**WHAT TO WORK ON:** Beneath this instruction is a listing. Transcribe from it only the stretch from the line with "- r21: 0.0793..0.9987" through the line with "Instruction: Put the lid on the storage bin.", both end lines included, exactly as written.

PROVIDED DATA Block Start

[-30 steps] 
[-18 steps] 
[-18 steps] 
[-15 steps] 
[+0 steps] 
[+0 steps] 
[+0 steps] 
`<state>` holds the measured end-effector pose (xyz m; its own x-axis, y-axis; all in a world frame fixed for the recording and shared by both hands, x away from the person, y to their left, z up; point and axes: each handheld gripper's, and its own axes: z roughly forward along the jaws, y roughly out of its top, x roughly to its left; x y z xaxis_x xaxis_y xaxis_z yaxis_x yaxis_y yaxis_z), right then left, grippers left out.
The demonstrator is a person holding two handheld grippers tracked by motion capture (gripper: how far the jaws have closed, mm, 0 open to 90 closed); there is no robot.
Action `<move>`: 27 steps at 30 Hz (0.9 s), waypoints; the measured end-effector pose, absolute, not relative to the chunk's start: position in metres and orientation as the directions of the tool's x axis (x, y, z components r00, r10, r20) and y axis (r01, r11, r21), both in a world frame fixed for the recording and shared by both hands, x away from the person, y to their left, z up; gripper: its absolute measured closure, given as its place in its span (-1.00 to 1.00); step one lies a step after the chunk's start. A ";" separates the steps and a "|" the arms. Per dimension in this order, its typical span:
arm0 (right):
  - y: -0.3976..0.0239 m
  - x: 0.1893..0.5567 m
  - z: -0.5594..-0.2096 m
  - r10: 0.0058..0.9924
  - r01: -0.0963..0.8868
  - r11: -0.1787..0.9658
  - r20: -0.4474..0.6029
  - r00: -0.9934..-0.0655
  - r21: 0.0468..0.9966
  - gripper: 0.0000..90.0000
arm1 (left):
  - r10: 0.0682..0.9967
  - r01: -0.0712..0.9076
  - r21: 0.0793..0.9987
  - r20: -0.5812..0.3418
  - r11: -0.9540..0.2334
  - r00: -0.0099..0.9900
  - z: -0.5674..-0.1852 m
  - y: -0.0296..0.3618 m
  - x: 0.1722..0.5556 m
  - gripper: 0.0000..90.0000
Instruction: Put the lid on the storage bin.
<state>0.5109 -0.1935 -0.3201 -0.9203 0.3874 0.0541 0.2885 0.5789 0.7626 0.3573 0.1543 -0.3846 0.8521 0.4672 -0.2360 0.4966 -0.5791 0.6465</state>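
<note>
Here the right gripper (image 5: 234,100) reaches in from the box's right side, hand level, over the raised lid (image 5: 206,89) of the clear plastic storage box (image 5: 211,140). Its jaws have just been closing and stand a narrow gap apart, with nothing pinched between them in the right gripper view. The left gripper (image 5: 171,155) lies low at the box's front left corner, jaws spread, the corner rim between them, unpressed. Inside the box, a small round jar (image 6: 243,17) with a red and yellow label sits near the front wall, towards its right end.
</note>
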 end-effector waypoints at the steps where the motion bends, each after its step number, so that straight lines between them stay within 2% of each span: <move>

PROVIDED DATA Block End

**ANSWER SPACE:**
  - r21: 0.0793..0.9987
  - r20: -0.5812..0.3418
  - r11: -0.9540..0.2334
  - r00: -0.0099..0.9900
  - z: -0.5674..-0.1852 m
  - y: -0.0296..0.3618 m
  - x: 0.1722..0.5556 m
  - gripper: 0.0000..90.0000
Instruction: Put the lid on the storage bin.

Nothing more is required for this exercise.